Stored items from a collection:
_ _ _ _

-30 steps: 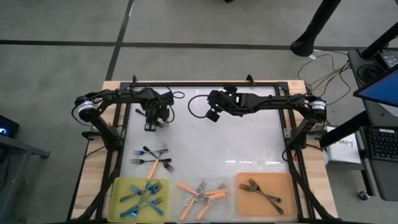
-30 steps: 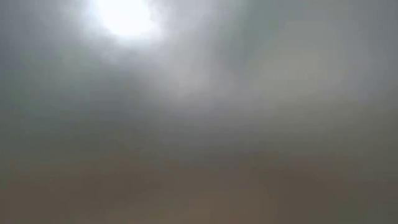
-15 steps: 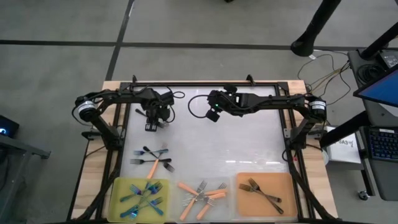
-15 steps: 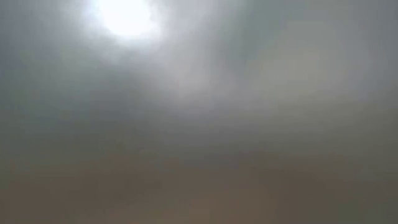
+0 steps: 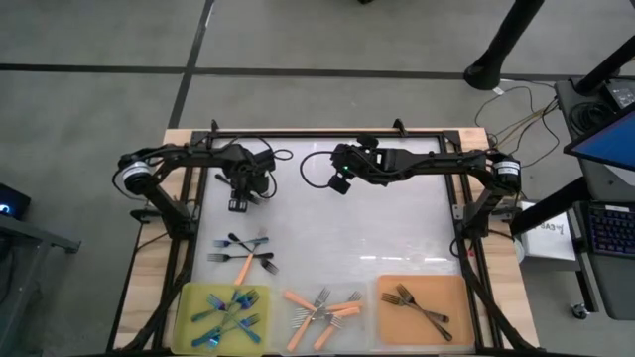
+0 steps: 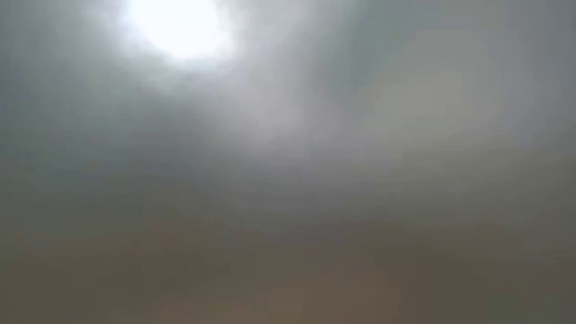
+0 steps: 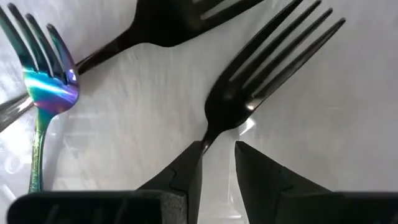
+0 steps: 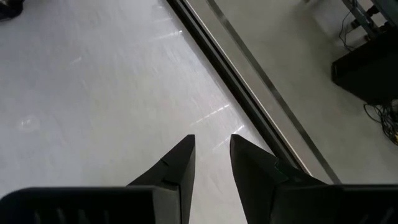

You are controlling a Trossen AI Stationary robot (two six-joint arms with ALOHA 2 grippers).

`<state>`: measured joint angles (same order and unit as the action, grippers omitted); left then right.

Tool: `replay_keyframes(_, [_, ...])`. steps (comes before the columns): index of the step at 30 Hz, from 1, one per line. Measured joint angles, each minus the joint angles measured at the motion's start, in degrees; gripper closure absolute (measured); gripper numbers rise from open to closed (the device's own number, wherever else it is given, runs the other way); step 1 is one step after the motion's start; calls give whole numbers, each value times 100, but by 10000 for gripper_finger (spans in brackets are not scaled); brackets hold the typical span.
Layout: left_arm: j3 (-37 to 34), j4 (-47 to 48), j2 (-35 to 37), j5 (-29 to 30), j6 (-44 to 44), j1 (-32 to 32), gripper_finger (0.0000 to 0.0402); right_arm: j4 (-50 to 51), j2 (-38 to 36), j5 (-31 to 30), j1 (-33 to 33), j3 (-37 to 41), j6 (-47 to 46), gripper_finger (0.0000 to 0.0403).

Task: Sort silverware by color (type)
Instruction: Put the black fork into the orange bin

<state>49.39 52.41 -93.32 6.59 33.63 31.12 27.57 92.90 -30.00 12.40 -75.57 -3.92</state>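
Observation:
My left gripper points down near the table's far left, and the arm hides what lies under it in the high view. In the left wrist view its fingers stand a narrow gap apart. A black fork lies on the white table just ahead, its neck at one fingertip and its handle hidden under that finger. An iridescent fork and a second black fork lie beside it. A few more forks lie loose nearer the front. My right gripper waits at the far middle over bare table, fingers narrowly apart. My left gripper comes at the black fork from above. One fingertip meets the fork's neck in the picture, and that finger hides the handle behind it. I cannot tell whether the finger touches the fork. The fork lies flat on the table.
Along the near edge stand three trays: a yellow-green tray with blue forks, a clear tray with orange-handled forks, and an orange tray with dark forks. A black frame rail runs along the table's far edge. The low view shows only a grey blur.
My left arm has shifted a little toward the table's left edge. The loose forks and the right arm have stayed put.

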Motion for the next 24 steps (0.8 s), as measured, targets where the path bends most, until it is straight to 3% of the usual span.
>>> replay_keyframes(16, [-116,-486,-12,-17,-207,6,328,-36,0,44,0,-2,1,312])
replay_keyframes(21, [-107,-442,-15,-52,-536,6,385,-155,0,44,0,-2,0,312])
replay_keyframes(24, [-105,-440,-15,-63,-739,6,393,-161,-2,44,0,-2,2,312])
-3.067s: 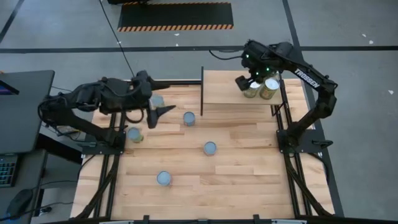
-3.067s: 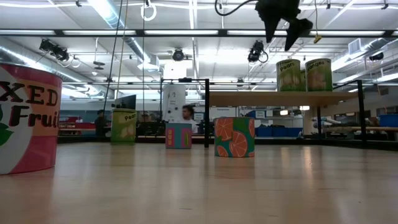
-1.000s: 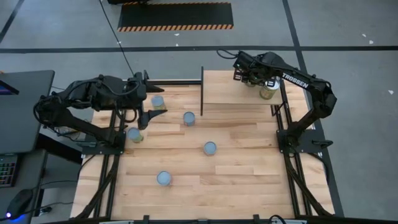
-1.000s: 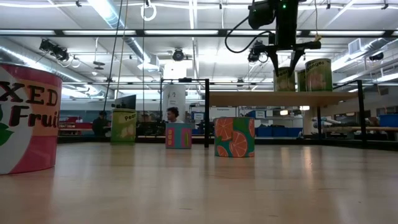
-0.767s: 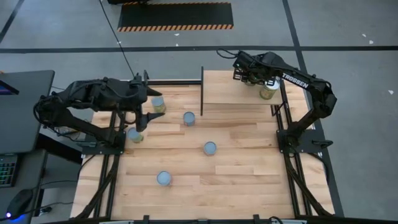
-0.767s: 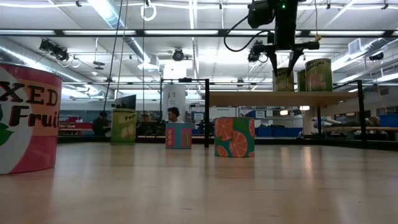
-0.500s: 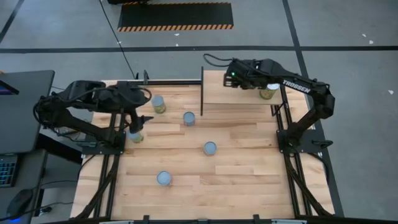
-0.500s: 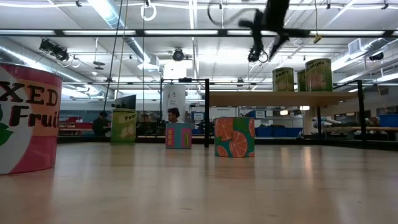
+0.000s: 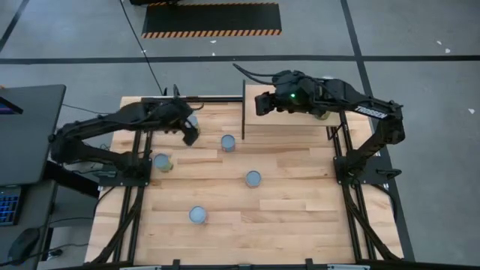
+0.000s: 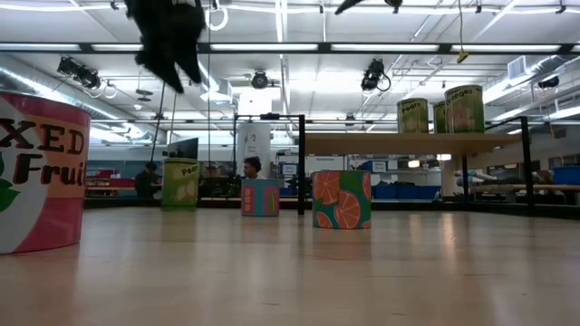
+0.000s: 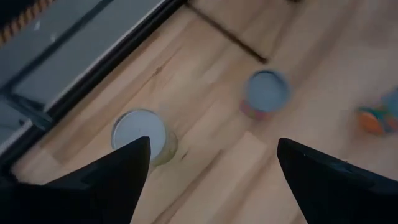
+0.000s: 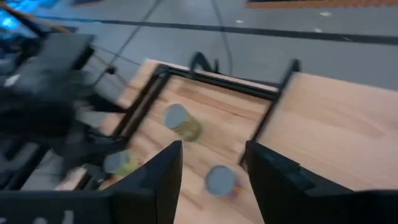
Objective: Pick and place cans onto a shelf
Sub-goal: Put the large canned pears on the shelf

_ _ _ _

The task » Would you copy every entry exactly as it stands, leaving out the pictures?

Exercise result »
-30 steps: 
-30 steps: 
-15 steps: 
-15 steps: 
+0 steps: 
+0 steps: 
+0 steps: 
+0 steps: 

You are controlling a Trossen AI Stationary robot (two six-joint arms with ALOHA 2 grippers).

`<state>`: measured joint angles (same order and unit as the action, grippers omitted); left then right.

Tool: `replay_keyframes(_, [_, ...])`. steps (comes before the columns): index of the step at 30 Hz, from 1, one per line. Measured joint angles, each minus the joint angles measured at the motion's start, in degrees; gripper closure absolute (measured); gripper numbers rise from open to closed (the device's own number, wherever else it is given, runs the other way); step 1 is one step after the motion's start; calls give whole numbers, each value times 100, but by 10000 for gripper_finger (spans in brackets are not scaled); brackets hold the typical span.
Layout: left_arm: j3 (-37 to 34), j4 (-47 to 48), j2 (-35 to 37), j5 (-29 to 30), j6 (-44 to 44), j1 (-32 to 32), gripper_finger (0.0000 to 0.0402); right_arm: j4 (-50 to 51), j2 (-38 to 36), j5 (-31 to 30), j1 (-33 to 33), j3 (-37 to 41), j6 (-47 to 46), gripper_finger (0.0000 to 0.0403).

Task: Sort silverware by color (type)
Instruction: Put the black fork into the orange bin

<state>49.39 52.41 -93.32 6.59 33.63 31.12 27.57 92.90 -30.00 12.40 -75.57 -3.92</state>
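Observation:
My left gripper points down near the table's far left, and the arm hides what lies under it in the high view. In the left wrist view its fingers stand a narrow gap apart. A black fork lies on the white table just ahead, its neck at one fingertip and its handle hidden under that finger. An iridescent fork and a second black fork lie beside it. A few more forks lie loose nearer the front. My right gripper waits at the far middle over bare table, fingers narrowly apart. My left gripper comes at the black fork from above. One fingertip meets the fork's neck in the picture, and that finger hides the handle behind it. I cannot tell whether the finger touches the fork. The fork lies flat on the table.
Along the near edge stand three trays: a yellow-green tray with blue forks, a clear tray with orange-handled forks, and an orange tray with dark forks. A black frame rail runs along the table's far edge. The low view shows only a grey blur.
My left arm has shifted a little toward the table's left edge. The loose forks and the right arm have stayed put.
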
Motion for the next 24 steps (0.8 s), as measured, targets where the path bends most, until it is straight to 3% of the usual span.
>>> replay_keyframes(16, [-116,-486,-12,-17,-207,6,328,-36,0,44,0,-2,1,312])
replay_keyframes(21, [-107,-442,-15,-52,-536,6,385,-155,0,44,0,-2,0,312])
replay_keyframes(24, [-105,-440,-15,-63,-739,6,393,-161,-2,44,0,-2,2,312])
-3.067s: 
-3.067s: 
-1.000s: 
-1.000s: 
-0.767s: 
-0.767s: 
-0.500s: 
-0.500s: 
+0.000s: 
+0.000s: 
+0.000s: 
+0.000s: 
Objective: Pick and place cans onto a shelf
Sub-goal: Put the large canned pears on the shelf

What appears above is the complete answer.